What the task requires — Copies of all lines containing the string "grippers" are needed from the data below.

Raw data —

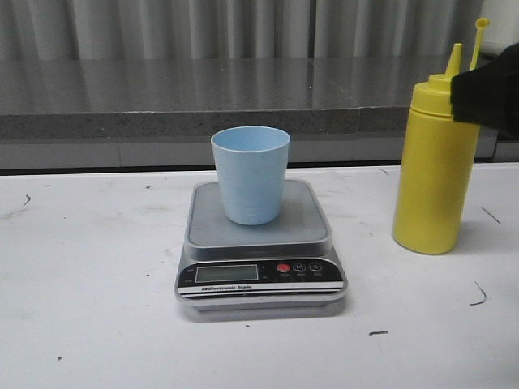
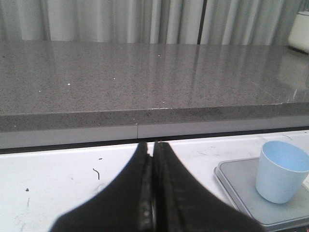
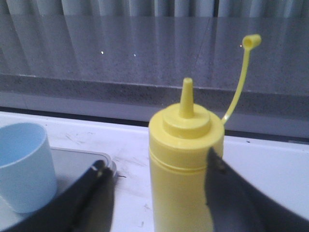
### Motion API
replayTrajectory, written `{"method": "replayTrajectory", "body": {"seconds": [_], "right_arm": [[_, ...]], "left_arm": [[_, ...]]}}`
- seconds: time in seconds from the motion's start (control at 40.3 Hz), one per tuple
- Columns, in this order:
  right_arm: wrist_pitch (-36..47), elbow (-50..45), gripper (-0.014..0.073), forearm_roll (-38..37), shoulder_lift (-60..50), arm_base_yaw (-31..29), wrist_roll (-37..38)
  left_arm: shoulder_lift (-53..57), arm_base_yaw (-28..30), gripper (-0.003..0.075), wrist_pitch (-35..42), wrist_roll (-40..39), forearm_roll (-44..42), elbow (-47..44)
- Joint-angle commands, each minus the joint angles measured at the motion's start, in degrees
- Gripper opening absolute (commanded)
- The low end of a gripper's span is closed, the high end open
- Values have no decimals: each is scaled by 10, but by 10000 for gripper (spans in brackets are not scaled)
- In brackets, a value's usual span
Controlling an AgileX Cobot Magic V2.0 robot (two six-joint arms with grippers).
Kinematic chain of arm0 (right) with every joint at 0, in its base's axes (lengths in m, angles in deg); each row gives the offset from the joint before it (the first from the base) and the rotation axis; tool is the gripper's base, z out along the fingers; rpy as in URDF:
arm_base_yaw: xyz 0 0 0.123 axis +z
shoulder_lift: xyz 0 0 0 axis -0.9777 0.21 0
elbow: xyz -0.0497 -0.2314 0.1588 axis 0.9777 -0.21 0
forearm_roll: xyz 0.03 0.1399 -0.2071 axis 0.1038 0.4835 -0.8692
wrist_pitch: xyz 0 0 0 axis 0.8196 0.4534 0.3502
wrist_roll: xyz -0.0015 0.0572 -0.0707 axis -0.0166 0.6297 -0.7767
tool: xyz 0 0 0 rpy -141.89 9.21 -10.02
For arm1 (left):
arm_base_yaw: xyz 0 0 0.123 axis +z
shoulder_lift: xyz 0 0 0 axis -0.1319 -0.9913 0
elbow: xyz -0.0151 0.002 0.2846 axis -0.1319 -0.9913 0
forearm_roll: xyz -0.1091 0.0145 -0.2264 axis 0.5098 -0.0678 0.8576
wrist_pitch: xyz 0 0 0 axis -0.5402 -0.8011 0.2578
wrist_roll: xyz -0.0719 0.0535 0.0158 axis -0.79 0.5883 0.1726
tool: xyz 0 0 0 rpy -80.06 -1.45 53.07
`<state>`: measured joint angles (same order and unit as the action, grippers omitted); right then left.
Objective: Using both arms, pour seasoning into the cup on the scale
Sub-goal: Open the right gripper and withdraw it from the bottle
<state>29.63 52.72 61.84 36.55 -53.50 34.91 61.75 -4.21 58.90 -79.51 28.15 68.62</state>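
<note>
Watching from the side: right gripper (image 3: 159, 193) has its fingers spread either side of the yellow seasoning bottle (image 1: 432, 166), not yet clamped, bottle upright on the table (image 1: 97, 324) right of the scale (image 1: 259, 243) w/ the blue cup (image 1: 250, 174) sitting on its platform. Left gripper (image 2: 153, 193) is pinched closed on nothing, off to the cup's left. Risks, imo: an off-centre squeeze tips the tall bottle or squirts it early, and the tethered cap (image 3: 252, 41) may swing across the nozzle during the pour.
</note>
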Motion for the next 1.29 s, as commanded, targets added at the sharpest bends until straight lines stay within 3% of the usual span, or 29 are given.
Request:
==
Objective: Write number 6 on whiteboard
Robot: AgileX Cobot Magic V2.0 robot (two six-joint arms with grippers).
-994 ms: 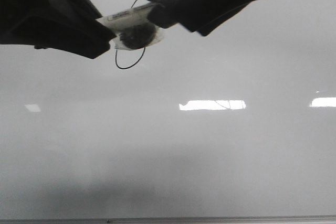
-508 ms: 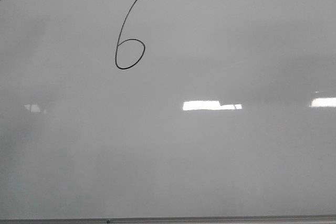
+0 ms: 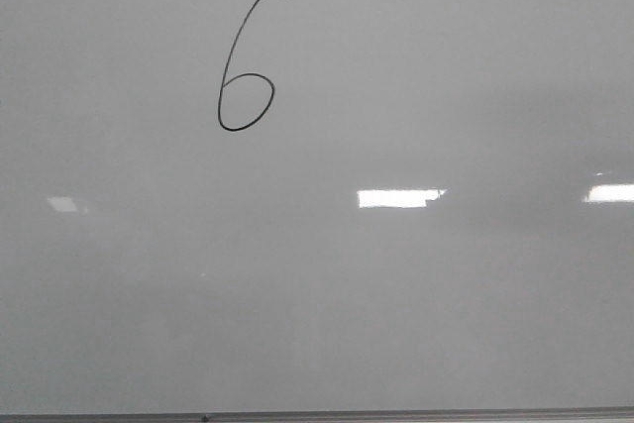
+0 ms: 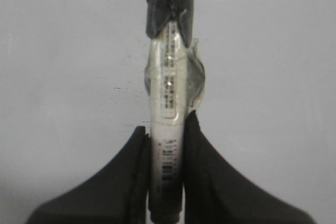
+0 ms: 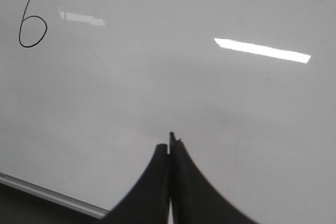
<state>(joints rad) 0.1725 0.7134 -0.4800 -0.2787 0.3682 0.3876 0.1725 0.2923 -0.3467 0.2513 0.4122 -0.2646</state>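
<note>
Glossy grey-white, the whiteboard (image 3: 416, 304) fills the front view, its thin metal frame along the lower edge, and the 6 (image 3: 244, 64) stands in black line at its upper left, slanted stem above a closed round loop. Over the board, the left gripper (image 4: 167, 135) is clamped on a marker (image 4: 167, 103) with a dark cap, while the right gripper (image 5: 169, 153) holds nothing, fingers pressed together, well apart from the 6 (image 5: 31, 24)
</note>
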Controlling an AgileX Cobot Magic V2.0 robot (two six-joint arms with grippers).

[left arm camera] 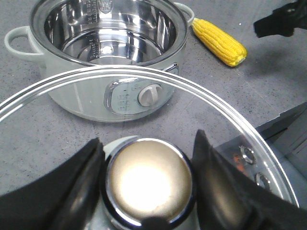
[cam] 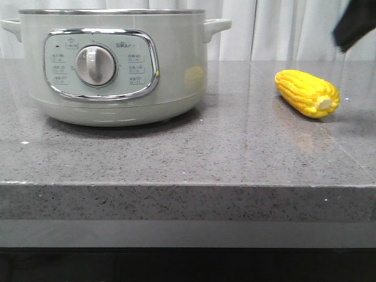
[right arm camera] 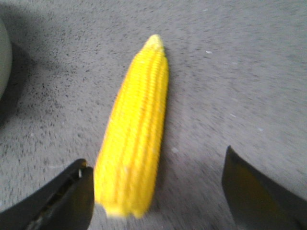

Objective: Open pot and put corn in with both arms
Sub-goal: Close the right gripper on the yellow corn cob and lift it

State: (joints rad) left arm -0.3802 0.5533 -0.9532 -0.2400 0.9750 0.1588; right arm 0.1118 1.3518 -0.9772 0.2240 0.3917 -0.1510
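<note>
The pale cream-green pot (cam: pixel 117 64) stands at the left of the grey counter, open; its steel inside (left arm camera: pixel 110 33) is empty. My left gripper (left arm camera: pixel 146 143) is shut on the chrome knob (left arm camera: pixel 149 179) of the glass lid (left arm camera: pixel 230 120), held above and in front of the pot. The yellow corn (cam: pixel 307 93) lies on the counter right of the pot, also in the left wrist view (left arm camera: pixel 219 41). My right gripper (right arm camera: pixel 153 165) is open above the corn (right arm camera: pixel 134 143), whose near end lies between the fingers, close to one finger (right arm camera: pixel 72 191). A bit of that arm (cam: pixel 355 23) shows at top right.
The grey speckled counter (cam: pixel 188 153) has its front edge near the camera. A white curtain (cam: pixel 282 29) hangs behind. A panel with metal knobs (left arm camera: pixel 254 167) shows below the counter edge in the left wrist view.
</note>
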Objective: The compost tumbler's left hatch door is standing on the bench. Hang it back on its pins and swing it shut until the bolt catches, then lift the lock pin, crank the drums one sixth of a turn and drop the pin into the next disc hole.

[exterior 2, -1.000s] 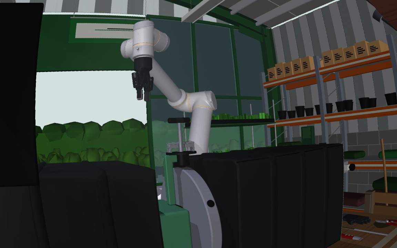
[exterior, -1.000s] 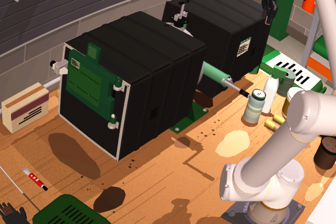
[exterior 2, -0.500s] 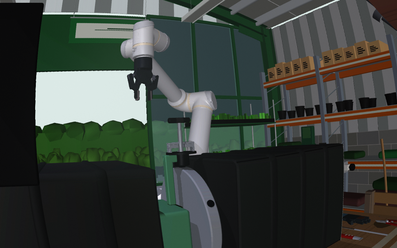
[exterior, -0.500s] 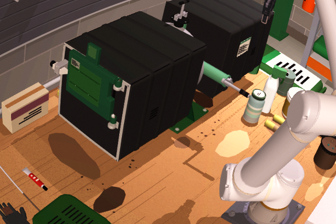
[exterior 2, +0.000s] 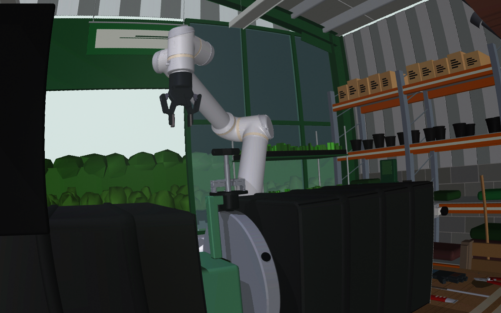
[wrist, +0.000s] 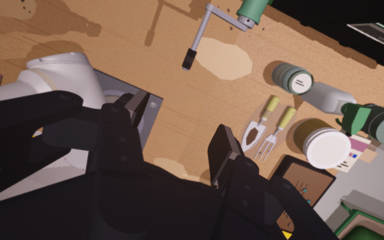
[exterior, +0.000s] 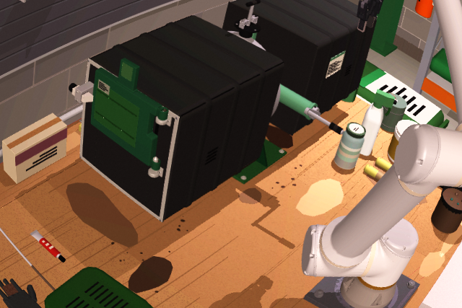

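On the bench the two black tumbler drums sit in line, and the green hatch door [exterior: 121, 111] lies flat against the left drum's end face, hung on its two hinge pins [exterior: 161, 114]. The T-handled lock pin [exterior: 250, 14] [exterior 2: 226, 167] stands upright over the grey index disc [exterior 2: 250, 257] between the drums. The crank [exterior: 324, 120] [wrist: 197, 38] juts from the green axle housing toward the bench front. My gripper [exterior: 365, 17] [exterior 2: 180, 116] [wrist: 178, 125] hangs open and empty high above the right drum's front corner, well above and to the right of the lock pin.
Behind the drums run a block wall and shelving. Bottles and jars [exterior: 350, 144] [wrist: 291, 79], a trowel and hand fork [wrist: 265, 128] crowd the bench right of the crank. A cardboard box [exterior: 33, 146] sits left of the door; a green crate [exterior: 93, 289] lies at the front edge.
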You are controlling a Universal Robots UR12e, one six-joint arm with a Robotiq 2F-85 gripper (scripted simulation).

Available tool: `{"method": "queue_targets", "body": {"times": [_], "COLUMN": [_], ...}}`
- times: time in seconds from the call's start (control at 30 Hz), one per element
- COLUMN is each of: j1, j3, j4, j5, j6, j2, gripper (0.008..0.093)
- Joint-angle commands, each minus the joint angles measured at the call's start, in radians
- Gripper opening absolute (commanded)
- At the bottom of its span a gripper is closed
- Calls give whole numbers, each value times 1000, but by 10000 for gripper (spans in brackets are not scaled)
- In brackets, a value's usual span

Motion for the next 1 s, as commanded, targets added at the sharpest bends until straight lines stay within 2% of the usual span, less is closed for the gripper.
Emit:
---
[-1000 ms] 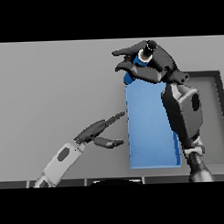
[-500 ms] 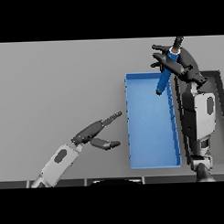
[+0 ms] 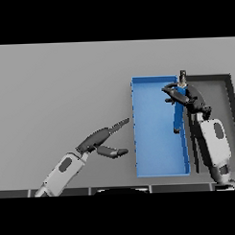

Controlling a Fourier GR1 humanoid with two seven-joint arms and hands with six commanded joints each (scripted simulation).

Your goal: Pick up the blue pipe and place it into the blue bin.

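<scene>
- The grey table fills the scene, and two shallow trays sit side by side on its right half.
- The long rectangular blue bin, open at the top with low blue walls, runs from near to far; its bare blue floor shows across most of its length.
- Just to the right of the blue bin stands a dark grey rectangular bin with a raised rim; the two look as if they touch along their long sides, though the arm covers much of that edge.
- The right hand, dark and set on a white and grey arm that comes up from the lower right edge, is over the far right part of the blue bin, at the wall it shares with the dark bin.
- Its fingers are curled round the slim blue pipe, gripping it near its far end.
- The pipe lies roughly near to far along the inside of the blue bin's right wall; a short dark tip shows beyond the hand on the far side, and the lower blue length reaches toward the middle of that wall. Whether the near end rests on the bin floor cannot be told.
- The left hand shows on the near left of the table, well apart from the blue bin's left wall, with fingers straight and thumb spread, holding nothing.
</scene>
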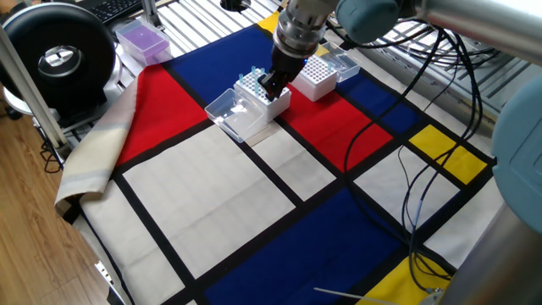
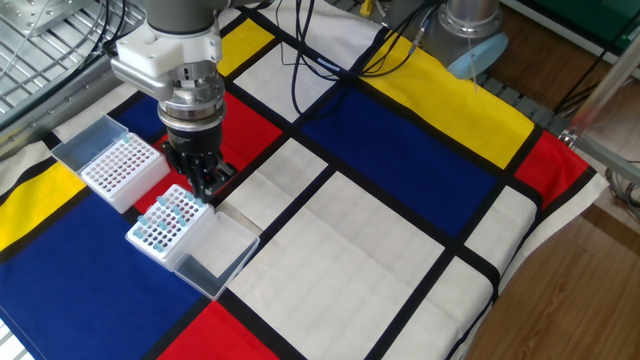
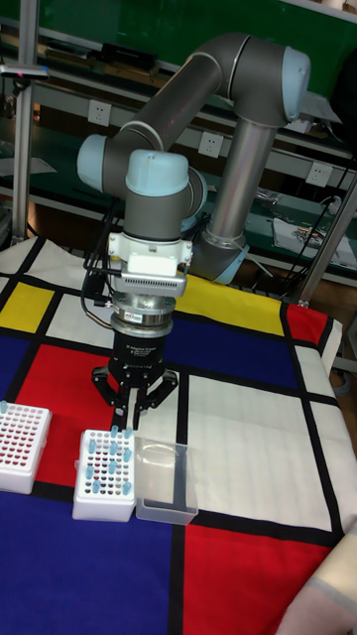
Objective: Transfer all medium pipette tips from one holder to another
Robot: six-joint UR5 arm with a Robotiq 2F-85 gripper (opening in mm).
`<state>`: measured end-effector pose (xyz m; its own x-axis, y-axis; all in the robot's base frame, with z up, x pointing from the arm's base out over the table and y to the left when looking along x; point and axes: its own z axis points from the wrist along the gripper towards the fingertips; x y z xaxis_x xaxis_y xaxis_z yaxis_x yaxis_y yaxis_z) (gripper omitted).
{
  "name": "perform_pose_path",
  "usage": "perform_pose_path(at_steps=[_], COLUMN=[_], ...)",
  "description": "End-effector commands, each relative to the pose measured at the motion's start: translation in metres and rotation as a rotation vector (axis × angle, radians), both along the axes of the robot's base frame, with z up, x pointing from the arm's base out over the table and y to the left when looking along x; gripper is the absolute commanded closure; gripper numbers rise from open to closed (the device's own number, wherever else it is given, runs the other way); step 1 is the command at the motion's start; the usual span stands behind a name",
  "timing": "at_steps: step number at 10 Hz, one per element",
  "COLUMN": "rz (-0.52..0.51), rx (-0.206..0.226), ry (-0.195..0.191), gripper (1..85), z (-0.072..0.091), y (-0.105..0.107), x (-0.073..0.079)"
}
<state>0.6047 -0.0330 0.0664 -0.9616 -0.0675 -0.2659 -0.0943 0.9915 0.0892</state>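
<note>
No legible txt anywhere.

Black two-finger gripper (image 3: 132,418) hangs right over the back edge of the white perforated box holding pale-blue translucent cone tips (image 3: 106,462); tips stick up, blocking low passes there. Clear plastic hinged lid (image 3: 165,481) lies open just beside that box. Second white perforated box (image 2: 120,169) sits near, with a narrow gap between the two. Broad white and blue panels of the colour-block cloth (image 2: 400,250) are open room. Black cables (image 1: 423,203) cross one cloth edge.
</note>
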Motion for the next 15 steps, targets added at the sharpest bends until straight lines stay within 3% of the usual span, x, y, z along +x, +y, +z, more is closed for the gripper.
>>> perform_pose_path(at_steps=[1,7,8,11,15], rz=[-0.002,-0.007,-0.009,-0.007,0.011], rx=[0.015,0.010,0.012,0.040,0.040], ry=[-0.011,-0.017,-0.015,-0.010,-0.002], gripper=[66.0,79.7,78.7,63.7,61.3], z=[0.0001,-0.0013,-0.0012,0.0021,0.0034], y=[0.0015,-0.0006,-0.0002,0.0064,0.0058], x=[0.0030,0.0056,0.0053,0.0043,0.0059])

Exercise result —
Controlling an AgileX Cobot Magic V2.0 robot (two six-joint arms with grippers).
`<state>`: measured joint angles (same order and unit as the action, grippers omitted); right then left.
Robot: AgileX Cobot Magic V2.0 robot (two six-joint arms with grippers).
Controlling an AgileX Cobot Magic V2.0 robot (two six-joint arms with grippers).

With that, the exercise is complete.